Python Basics

A Tutorial on Data Analysis

Posted by Yuhao Zhu on June 27, 2018

Introduction

This is a tutorial on Python, which is a part of the tutorial on data analysis.

I wrote this tutorial because a friend of mine would like to use Python for her study in the program “Master in Econometrics” at Erasmus University Rotterdam. Some quantitative courses requires certain amount of programming work. She would like to choose a programming language as her main tool for the assignments. Among several statistical softwares/languages, I perticulary recommand them Python.

Python is a good language to me in terms of scientific calculation and statistical analysis because it is simple but powerful. It is a general programming language, which means that you can use it for daily work besides your study. There is a lot of highly-optimized packages for statistics and data science, which means that you could easily find a proper one for your assignments. The syntax of Python is concise and the language is dynamic, which means you could run it line by line and do not need to declare the type of the variables.

Finally, Python “learns” a lot from other softwares/languages. The matrix expressions and scientific calculations (numpy and scipy) are learnt from Matlab. The data storage and processing (pandas) are learnt from R. That means that you can easily understand the logic of and switch to other statistical softwares/programs when you are familiar with Python.

When you are learning this new language, I highly suggest that you “learn by coding”. Do not just read, but type your codes and run them. Only by doing so you understand how to program in Python by heart.

I will write and improve this tutorial every day, but not too much each time. A basic assumption is that you have already certain level of knowledge in quantitative methods and programming. This is, above all, not a programming tutorial but a tutorial on data anlaysis. I will keep the “basic things in computer science” in short and go quickly to the core issues that will be frequently used by a quantiative and econometrics guy.

Good luck with your study and hope that you enjoy this fantastic language!

Installation

You can install Python with necessary packages from Anaconda “https://www.anaconda.com/download/#macos”.

I recommand that you install the latest Python 3.

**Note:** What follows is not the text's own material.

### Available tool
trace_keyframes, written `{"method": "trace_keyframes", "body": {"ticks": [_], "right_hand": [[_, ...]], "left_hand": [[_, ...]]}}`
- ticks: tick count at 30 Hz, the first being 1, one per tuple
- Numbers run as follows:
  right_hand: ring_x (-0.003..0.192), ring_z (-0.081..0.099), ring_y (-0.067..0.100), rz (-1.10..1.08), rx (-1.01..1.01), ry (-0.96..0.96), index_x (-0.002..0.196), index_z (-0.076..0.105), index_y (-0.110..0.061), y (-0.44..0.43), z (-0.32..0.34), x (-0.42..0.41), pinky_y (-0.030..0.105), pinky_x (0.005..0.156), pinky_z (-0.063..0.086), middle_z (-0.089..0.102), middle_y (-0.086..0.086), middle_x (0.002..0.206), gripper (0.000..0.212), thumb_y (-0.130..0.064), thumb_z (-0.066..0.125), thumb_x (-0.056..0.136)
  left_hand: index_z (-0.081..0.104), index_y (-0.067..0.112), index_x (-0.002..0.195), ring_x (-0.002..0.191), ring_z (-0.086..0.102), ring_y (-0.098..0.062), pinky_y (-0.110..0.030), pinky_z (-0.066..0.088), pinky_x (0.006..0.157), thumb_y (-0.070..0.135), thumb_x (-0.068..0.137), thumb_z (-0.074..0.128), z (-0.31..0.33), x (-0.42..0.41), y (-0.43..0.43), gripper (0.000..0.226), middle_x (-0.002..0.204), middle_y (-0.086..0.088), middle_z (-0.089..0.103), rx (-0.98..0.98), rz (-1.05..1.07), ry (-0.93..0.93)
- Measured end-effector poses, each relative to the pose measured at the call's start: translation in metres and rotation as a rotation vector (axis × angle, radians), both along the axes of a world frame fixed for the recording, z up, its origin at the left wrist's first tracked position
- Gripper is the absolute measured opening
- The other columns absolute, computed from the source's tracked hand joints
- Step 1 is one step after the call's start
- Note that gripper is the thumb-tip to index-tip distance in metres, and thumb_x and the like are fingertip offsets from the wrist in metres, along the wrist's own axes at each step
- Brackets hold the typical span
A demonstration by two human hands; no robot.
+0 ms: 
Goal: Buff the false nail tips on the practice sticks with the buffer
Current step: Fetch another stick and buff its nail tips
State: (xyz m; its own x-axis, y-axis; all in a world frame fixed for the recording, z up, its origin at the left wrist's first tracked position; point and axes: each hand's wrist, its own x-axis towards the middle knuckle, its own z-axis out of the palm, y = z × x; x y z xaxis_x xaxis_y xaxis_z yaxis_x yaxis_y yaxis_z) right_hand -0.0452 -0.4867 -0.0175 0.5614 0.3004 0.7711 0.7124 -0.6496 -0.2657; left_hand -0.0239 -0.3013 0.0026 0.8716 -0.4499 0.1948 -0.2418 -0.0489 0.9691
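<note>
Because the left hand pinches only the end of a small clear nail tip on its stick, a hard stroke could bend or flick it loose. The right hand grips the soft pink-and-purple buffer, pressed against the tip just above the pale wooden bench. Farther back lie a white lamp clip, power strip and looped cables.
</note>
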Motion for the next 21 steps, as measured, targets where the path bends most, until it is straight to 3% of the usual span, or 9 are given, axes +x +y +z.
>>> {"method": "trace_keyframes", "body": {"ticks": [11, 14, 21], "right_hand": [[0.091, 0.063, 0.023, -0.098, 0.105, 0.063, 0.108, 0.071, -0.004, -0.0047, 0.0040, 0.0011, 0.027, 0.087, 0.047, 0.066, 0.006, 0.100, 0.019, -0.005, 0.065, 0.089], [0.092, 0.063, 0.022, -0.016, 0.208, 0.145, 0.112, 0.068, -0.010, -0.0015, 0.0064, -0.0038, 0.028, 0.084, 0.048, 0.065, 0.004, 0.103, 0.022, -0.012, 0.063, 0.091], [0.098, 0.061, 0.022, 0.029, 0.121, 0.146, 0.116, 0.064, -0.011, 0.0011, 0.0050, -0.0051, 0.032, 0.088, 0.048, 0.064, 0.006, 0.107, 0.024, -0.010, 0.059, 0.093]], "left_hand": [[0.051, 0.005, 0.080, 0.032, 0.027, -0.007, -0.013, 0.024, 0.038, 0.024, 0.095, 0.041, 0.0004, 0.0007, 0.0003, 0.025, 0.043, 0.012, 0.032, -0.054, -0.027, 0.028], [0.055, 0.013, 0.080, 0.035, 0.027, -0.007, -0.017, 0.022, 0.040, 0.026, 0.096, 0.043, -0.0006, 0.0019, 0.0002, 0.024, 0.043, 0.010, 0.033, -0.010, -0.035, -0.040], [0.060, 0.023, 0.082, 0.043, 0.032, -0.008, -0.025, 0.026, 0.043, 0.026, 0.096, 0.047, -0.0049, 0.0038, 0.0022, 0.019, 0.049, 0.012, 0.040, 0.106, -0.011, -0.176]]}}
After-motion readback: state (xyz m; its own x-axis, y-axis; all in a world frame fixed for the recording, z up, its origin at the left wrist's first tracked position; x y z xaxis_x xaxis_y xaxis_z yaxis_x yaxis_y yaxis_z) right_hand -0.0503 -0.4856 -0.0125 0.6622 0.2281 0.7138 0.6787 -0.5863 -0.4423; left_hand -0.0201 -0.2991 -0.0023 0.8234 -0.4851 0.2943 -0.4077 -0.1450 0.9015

After installation. You can open the “cmd”0 in Windows or “terminal” in MacOS, and type:

jupyter notebook

Then you can use Python in an interactive way by creating a new Python notebook.

HelloWorld!

Now click a block in the notebook. You can type your first Python program and press “Shift + Enter” to execute it. Then you will see the magic as follows:

print("HelloWorld!")
HelloWorld!

Here, the line print(“HelloWorld!”) tells Python to display “HelloWorld!” on the screen. Note that print() is a function that you let Python to print the thing in the parenthesis on the screen.

Assign values

Values and words are stored in Python with a unique name. When you are doing assignment, you tell Python the name of a certain value. Next time you refer to this name, Python will know that you will use the specific value.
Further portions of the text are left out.